与此同时。
裴府。
裴瑛一身疲惫的回到府里,纵然已是深夜了,但府里还灯火通明,好多人都没睡。
裴姝最先迎了上去,她眉头紧蹙。
“大哥,怎么样,还是没有找到嫂嫂和猷启表弟的下落吗?”
裴瑛轻轻摇头。
“没有,我今天去城门口查了一天,但还是没有任何关于贞娘和猷启的线索。”
浣贞就像是凭空消失的一般。
馄饨摊他各种试探审问了,并没有问题,他至今不明白浣贞吃完馄饨后,为何会腹痛难忍。
还有。
当日有不少人看到了浣贞进了巷子。
但奇怪的是,就没人看到浣贞出来,也没人看到浣贞究竟是如何离开那里的。
而许猷启的车马还未入城,就更别提了。
小厮和车夫死亡。
除了尚在昏迷中的沈赴春,谁也不知道当时是什么情形。
“这不对劲儿。”
裴姝凝声开口。
“猷启表弟就不说了,我们如今已经知道了他是被人抓走了。”
“但嫂嫂……她一个后宅妇人,在皇城内又没有什么仇家,怎么可能会无缘无故的就消失了……”
裴姝说着话,裴瑛低垂着的眼眸突然一动。
他猛地将目光看向裴姝。
裴姝被他看的一愣:“大哥,是我哪里说错了吗?你干嘛这么看着我?”
裴瑛凝声开口。
“因为事情发生在城门口,我本能的集中精力往城门口去查,但是我忘了一点。”
“贞娘她,是有仇家的。”
裴姝皱了皱眉。
“大哥,你的意思是……白家?”
“不止白家。
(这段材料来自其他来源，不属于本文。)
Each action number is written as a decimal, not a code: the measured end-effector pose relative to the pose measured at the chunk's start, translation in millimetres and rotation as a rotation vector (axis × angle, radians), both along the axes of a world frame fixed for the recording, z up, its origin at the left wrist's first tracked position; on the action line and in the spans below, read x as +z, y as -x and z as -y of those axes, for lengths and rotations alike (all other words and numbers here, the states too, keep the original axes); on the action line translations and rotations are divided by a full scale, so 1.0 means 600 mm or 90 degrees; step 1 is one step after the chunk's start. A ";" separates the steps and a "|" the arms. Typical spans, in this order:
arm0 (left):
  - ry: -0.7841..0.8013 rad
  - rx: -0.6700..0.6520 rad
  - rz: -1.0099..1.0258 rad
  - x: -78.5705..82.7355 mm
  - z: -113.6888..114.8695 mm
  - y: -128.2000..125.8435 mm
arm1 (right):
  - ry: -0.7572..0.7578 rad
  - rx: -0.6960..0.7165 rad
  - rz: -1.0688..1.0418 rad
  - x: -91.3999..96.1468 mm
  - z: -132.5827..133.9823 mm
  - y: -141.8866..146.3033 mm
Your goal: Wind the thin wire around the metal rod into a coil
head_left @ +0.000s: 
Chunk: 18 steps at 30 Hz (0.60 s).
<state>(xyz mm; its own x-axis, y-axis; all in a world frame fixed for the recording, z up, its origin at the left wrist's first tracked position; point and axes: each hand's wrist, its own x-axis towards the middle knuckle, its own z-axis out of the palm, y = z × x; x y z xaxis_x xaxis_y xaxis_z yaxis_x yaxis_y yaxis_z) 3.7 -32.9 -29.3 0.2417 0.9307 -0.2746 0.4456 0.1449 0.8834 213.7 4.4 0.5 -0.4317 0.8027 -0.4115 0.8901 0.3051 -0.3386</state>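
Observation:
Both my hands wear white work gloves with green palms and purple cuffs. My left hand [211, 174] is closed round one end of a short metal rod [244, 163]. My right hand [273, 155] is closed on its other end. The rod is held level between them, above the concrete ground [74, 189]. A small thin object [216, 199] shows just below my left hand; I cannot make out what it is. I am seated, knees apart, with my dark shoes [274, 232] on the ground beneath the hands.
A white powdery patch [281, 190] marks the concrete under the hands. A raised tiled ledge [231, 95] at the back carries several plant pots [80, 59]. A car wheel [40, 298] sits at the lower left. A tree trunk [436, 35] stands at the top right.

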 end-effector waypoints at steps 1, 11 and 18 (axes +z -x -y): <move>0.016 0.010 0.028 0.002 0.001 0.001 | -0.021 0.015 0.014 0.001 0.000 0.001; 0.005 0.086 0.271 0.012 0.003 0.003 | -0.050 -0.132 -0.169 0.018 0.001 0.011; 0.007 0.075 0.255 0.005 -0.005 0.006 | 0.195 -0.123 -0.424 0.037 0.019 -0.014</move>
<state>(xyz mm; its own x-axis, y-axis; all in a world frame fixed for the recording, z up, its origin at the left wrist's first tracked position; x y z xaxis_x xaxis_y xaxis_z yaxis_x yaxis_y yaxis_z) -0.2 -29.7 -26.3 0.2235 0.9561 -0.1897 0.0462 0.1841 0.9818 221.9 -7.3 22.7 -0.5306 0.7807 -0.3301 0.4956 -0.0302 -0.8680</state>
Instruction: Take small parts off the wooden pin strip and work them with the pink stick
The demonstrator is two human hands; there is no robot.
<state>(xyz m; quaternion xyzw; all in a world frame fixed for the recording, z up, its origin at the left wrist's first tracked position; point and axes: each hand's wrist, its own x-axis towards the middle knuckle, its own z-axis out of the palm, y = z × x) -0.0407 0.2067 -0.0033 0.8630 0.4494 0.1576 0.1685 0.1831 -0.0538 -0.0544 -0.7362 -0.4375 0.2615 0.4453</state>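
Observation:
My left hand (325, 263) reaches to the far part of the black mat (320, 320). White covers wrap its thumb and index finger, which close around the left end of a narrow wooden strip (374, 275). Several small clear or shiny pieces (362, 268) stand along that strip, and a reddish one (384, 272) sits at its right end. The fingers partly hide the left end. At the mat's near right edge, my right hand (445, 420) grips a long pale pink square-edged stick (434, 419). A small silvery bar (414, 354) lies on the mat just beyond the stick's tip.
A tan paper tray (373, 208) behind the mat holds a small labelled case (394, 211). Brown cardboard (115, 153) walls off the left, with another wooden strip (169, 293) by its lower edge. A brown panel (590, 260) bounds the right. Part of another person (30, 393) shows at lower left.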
”
裴瑛眸子一沉。
“还有燕王府,柳侧妃,以及赵暨。”
……
一夜噩梦。
但因为失血过多,身体太弱,浣贞有些醒不过来,断断续续沉沦于梦魇之中,痛苦挣扎。
直到阿兰布置好早膳,半晌听不见她起床的动静,进屋叫她,方才将浣贞唤醒。
浣贞猛地睁开眼,光洁的额上满是汗水。